### What the task asks
Return verbatim every line from the first line of the data below to the line that contains "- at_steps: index", inclusive, and no further.
START Information shown
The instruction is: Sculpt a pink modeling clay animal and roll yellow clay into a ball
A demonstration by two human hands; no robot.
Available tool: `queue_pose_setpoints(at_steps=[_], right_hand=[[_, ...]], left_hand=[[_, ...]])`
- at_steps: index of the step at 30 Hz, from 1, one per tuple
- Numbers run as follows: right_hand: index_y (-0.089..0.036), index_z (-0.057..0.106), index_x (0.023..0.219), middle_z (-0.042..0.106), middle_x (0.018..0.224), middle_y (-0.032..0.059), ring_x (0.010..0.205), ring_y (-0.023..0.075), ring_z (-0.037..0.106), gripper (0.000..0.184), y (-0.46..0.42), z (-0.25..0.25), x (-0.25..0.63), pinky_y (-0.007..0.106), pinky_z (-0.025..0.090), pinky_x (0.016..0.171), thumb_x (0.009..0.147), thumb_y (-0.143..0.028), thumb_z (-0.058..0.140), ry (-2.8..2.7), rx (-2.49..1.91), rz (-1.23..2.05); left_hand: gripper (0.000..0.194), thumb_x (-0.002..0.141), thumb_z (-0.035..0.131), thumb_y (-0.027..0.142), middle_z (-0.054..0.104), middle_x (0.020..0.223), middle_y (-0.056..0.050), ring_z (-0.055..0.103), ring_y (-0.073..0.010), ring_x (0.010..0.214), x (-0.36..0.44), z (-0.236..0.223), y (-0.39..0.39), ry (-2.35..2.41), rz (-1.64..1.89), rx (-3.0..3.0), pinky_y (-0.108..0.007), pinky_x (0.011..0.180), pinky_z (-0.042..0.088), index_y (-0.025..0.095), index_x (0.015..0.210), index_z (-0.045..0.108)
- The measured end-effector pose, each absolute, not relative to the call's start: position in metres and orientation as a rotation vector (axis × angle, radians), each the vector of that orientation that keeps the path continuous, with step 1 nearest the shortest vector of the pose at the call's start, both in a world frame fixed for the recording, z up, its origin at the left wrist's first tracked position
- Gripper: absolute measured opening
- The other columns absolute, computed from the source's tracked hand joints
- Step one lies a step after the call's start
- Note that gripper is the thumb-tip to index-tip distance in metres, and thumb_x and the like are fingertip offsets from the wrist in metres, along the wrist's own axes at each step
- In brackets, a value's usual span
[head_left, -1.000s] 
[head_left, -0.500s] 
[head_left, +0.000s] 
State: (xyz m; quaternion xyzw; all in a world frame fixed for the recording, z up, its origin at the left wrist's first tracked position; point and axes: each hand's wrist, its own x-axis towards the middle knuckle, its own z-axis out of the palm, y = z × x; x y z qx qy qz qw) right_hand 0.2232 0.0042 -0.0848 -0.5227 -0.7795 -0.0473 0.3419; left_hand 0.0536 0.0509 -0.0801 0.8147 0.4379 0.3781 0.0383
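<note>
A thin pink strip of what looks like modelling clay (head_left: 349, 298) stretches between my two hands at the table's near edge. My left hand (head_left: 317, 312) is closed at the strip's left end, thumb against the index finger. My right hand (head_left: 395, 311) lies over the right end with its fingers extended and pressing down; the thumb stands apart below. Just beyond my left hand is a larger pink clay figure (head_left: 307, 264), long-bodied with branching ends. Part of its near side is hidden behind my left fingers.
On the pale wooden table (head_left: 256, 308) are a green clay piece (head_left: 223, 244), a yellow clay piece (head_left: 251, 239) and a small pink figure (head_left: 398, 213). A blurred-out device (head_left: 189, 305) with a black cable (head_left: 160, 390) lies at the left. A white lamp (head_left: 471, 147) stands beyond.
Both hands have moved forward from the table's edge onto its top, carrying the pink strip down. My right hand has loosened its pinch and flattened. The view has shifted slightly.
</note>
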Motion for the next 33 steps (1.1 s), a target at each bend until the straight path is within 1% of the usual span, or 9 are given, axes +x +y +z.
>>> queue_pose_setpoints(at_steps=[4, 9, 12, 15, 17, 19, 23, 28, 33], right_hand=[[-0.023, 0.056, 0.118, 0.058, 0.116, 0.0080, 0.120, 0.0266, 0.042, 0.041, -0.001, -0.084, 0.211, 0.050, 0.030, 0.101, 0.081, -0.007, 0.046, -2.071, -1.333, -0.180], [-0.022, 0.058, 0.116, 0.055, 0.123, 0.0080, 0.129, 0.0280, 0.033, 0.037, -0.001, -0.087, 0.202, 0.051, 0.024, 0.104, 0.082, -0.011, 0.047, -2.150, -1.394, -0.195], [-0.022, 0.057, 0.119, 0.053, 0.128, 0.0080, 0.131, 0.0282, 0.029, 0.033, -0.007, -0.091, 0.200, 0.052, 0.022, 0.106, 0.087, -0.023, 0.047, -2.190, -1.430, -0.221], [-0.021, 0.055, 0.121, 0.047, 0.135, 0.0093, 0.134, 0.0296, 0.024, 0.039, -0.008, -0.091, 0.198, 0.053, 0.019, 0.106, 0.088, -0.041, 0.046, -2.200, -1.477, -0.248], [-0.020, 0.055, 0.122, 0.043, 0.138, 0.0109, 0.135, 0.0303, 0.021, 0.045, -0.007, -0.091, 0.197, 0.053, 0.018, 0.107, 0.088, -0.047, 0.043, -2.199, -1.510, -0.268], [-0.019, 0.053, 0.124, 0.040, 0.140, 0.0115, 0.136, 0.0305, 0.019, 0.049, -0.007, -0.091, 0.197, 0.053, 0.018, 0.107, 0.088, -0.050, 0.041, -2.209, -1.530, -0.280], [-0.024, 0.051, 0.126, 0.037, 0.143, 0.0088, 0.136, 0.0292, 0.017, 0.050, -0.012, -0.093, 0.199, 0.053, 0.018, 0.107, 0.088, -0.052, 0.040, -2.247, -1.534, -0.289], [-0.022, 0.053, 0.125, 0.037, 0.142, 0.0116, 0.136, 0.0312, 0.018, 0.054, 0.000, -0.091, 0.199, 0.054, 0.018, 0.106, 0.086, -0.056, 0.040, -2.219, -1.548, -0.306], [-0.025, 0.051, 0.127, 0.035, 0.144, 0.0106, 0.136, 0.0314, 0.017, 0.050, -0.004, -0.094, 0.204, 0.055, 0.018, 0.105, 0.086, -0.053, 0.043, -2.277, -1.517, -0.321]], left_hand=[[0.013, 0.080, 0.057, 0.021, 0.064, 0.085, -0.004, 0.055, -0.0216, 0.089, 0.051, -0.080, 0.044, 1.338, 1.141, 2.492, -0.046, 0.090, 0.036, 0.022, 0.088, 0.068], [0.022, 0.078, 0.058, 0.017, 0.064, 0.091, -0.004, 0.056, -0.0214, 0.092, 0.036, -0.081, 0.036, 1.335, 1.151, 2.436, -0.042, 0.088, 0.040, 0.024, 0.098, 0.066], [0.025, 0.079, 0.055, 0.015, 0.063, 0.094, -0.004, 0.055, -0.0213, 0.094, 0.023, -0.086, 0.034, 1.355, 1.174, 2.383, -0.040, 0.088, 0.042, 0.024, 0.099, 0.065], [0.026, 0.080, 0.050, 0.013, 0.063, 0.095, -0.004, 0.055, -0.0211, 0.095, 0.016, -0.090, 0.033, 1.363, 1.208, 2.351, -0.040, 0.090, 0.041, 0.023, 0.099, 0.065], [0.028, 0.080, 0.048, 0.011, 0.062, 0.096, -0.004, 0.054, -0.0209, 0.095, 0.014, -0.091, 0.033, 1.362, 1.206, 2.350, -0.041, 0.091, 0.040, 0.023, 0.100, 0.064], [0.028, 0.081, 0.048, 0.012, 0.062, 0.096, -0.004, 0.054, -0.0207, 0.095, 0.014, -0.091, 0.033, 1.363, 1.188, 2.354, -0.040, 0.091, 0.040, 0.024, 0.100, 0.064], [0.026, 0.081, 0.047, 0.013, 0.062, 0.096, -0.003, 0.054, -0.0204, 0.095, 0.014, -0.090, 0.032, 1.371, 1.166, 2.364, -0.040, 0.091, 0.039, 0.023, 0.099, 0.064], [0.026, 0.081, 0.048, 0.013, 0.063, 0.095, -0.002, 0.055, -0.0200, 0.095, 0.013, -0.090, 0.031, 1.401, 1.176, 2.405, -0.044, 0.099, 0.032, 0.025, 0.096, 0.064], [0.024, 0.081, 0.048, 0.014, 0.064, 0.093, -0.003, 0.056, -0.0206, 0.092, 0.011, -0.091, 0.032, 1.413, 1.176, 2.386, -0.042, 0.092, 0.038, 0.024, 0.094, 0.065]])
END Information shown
### Task answer
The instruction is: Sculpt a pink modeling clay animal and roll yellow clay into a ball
A demonstration by two human hands; no robot.
Available tool: `queue_pose_setpoints(at_steps=[_], right_hand=[[_, ...]], left_hand=[[_, ...]])`
- at_steps: index of the step at 30 Hz, from 1, one per tuple

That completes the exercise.